Jacob Hinchely’s review published on Letterboxd:
Seems like Ari Aster went through a really bad breakup, huh, guys?
Midsommar is Ari Aster's follow-up to one of the best horror movies in recent years - 2018's(!), Hereditary - and he strikes when the iron is hot. But the outcome doesn't feel, as one might fear, rushed or sloppy. Midsommar is a folky, twisted, trippy, druggy, psychedelic mindfuck of a stomach-turning psychological horror. Or as Ari Aster describes it himself, a "psychedelic nightmare fairy tale". It's disturbing, slow burning and takes its time with the world building and characters. That's right: World building in a horror flick, and it's very essential here, because in a way we take over the protagonists antropological traits in determining what the fuck is going on in the commune. We also really get to know our main characters and therefore care for them, even though some of them are dicks and some of them are egotistical, but they feel real, with all their insecurities and shortcomings. Will Poulter's character acts as an overcompensation, insecure idiot, but he's believable, even if he has one off-screen (ad-lib/ADR?) too many.

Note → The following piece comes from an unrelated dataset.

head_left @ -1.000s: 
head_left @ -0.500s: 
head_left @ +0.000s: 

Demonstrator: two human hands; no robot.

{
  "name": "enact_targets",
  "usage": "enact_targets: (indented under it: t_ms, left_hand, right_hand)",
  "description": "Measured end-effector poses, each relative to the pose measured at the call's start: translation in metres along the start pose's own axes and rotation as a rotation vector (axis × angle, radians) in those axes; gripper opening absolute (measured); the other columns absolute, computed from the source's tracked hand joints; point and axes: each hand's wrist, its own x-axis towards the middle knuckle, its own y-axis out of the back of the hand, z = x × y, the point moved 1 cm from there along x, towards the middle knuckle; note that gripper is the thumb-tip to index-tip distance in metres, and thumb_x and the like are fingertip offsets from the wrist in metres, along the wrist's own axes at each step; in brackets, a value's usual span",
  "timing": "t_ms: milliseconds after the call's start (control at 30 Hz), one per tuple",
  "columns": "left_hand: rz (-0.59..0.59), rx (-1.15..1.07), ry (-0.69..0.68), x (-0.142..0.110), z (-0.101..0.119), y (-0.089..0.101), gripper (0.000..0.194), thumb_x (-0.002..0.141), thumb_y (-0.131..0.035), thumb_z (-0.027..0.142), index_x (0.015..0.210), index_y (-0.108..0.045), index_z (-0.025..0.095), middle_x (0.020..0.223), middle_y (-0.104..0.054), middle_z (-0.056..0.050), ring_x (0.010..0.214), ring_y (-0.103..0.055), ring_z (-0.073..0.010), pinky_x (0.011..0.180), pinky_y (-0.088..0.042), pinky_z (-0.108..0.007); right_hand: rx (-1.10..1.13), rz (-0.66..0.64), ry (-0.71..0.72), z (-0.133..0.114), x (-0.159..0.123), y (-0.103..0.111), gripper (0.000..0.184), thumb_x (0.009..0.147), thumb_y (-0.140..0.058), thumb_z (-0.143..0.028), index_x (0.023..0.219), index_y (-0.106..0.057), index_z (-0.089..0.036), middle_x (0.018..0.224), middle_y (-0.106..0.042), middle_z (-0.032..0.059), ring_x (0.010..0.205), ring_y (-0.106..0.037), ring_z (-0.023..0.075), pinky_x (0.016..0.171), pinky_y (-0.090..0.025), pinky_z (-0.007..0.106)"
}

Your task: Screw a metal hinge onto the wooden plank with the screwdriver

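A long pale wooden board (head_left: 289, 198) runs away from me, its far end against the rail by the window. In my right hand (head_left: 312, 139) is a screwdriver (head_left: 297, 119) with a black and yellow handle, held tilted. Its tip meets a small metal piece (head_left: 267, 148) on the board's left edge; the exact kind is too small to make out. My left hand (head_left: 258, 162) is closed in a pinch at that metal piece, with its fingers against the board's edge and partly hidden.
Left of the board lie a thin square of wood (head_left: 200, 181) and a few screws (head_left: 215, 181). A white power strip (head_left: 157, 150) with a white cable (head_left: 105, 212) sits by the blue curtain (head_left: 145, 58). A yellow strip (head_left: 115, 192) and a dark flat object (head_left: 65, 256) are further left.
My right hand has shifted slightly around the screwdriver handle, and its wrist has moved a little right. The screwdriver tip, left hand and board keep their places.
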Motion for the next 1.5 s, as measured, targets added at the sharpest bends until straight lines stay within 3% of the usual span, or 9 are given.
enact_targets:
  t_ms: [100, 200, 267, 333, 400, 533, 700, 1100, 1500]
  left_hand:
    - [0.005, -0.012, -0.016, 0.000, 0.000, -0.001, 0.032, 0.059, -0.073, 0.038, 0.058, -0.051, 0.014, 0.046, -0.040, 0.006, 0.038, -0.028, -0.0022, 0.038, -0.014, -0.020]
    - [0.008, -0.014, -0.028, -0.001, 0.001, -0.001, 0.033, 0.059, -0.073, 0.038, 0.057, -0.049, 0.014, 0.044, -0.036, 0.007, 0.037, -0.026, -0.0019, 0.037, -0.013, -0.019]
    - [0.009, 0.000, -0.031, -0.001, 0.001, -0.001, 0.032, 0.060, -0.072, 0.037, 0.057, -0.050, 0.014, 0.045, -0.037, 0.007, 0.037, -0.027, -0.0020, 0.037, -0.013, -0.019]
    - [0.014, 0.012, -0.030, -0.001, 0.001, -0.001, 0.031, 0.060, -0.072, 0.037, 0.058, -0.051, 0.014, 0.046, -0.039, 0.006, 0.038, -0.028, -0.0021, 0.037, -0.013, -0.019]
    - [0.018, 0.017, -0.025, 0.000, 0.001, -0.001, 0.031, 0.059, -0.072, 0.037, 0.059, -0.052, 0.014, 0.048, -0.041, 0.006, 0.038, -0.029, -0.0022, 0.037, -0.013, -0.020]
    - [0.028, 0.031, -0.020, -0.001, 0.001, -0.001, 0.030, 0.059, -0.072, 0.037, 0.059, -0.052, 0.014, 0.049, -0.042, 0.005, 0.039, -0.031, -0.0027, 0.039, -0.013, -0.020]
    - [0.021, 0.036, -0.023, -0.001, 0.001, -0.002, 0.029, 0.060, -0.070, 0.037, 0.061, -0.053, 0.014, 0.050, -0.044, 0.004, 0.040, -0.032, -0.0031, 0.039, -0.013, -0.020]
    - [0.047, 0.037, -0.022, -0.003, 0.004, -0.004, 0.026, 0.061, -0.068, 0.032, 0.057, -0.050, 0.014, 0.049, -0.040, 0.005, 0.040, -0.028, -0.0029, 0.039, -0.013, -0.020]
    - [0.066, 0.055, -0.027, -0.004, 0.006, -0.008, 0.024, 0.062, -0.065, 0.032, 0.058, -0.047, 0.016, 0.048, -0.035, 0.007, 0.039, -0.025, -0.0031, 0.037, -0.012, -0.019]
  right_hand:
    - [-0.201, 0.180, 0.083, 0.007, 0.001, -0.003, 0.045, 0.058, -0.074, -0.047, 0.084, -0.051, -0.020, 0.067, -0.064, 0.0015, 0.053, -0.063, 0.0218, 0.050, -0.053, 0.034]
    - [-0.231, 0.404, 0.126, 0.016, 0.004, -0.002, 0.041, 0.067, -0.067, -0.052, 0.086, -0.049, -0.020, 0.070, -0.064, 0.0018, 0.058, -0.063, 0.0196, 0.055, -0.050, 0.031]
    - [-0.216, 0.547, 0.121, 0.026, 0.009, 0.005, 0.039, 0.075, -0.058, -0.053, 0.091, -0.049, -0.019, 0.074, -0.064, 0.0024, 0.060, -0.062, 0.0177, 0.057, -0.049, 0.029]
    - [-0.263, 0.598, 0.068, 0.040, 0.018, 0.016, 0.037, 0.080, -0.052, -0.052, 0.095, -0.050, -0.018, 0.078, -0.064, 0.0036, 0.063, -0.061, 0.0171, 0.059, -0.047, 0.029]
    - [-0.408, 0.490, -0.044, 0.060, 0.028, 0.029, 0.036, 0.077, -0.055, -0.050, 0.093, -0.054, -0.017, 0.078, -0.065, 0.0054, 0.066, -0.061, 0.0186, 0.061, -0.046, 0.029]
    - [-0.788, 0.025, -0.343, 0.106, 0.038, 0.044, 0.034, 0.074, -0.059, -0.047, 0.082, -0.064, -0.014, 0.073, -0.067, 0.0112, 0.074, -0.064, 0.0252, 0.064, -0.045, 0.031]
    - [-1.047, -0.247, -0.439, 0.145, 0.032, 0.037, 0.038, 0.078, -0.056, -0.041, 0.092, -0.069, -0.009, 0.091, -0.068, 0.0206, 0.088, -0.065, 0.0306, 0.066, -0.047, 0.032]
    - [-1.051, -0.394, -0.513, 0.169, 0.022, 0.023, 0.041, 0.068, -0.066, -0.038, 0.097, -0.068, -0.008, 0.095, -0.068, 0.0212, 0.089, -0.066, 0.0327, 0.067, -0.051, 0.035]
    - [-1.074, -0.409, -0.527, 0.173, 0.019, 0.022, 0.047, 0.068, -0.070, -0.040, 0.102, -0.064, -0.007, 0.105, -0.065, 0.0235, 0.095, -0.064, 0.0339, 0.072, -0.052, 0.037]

After having seen Spider-Man: Far From Home it's a delight to see a movie movie; where there's care in every shot and composition. Where cinematographer, Pawel Pogorzelski (he shot Hereditary as well) brilliantly and elegantly knows where our focus should be. Where a director knows how to make transitions. Where a director doesn't say, "Point the camera in that direction and let's get some jump scares to pick up the pace". Where the characters are well-rounded, and not just there to make a joke. Speaking of which, this movie made me laugh *way* more than Far From Home. It's darkly comedic in places. And that's one of Ari Aster's many strengths; that he can make you shudder with disgust and laugh manically within the same scene. Because what's happening is so frightening and odd and surreal. A special mention of how well the horror works is in parts due to the editing by Lucian Johnston, and the sound editing that create an unnerving atmosphere in unison. And special, special mention to The Haxan Cloak (AKA Bobby Krlic) who composed the score, a dark, disturbing, ominous beast.
It's interesting what Aster gets out of his actors, especially Jack Reynor and Florence Pugh here. Their relationship is the movie's cold, dead heart. It's believable and heartbreaking. But again: Real. And Pugh's acting (like Toni Collette in Hereditary) should give her all the awards; she's portraying a depressed young woman with panic attacks, and she's absolutely astonishing and three-dimensional. As are all the characters' actions. I believe how the characters interact and behave, and Aster is a master of portraying characters that are traumatized.
There are just so many intense, dreadful, heartpounding moments in this movie. Unsettling moments that will disturb you, more than make you jump out of your seat. But I think we take it for granted how well he describes depression, how crushingly, devastatingly real he manages to convey such complex emotions. The opening is scary, because it felt true, and that made it even more frightening. I can't remember if I've ever seen it portrayed so beautifully authentic, really. And it was scary how accurately they handled tripping. It felt like, well, how it is. Of course, this will be the cinema walk-out experience of the year. People will say "nothing happens, dude!" and we must let them, and the experience in the theatre will be all the better for it. Midsommar is slow, yes. It's long, yes. But it's rewarding as hell. Most audiences will hate it. Yes, it has cult classic written all over it.
If Hereditary was Ari Aster's metaphor for family tragedy, then Midsommar is his take on a breakup. And it's a damn fine and delightfully fucked up metaphor. It's about family grief, finding a family and relationships and toxic relationships. And this movie verified two theories I had. 1) That drugs suck. 2) That the Swedes are friggin' shifty. It'll be interesting to see that if Midsommar will boost or deflate Sweden's tourism the following years.